According to the San Francisco Chronicle, Sandoval told the team he is staying in Venezuela this offseason rather than working out at the club’s facility in Scottsdale, Ariz.
“… [H]e can do what he wants and stay out there,” Giants head athletic trainer Dave Groeschner said. “It’s fine. I don’t care where he’s at as long as he’s taking care of himself and gets back into shape.”
Conditioning has been a career-long issue for the Kung Fu Panda, who became a fan favorite as a rookie in 2008 when he came up to the big leagues and hit .345 in 154 plate appearances and followed that up with a .330 mark and 25 homers in his first full season in 2009.
Since then, the act has worn thin at times with his inconsistent play and health problems.
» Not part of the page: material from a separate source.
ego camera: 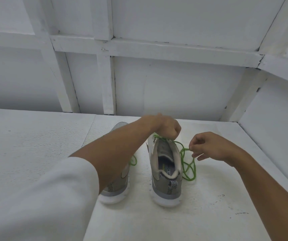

Sandoval’s production fell to .268 and 13 homers in 2010, he missed 45 games with various ailments in 2011 while hitting .315 with 23 homers, he was out 54 games in 2012 and hit just 12 homers while posting a .283 average and last season hit .278/.341/.417 with 14 homers and 79 RBI in 141 games.
But along the way he also joined Babe Ruth and Reggie Jackson as the only players to hit three homers in a World Series game when he blasted three off Justin Verlander (twice) and Al Albuquerque of the Detroit Tigers in Game 1 of the 2012 Fall Classic en route to winning World Series MVP honors.
Panda was an All-Star in 2011 and 2012, but is eligible for free agency after the 2014 season. He’s under contract for $8.25 million next season.
Free agency is at the heart of Sandoval’s decision to stay in Venezuela this winter. He’d love nothing more than to be able to show prospective suitors that he is capable of maintaining his conditioning without the need for the club to supervise him.
“He wants to demonstrate to the team that he is more mature and he has learned from everything bad that was happening in his career,” said Sandoval’s brother, Michael. “I do see a different Pablo. He’s really focused on his career and wants to demonstrate his potential.”
Sandoval is working with Rafael Alvarez, who helped long-time big-leaguer Bobby Abreu through a basically injury-free 17-year career. From his first full season with the Philadelphia Phillies in 1998 through his last as a full-time player with the Los Angeles Angels in 2011, Abreu played less than 150 games in a season just once and never had fewer than 585 plate appearances.
And, as the old saying goes, there’s something to be said for just showing up.
By contrast, the 27-year-old Sandoval has played more than 150 games just twice in five full seasons.
Sandoval missed time with a broken hamate bone in his wrist—hardly an injury associated with conditioning. However, there is a school of thought that his frequent issues with hamstring injuries, as well as the foot injury he dealt with last season, could be caused in part by him being, well, a less than perfect athletic specimen.
The Giants may be annoyed by Sandoval’s choice, but it is less so than they would have been in the past.
“He’s on the last year of a contract and that either means stepping up for this organization and doing enough to make us want to keep him here or get himself ready for free agency and move on,” general manager Brian Sabean said in September. “It’s in his court now. We’ve done everything we could.”
We’ll know come February whether he spends his offseason time more with the elliptical or the eclairs.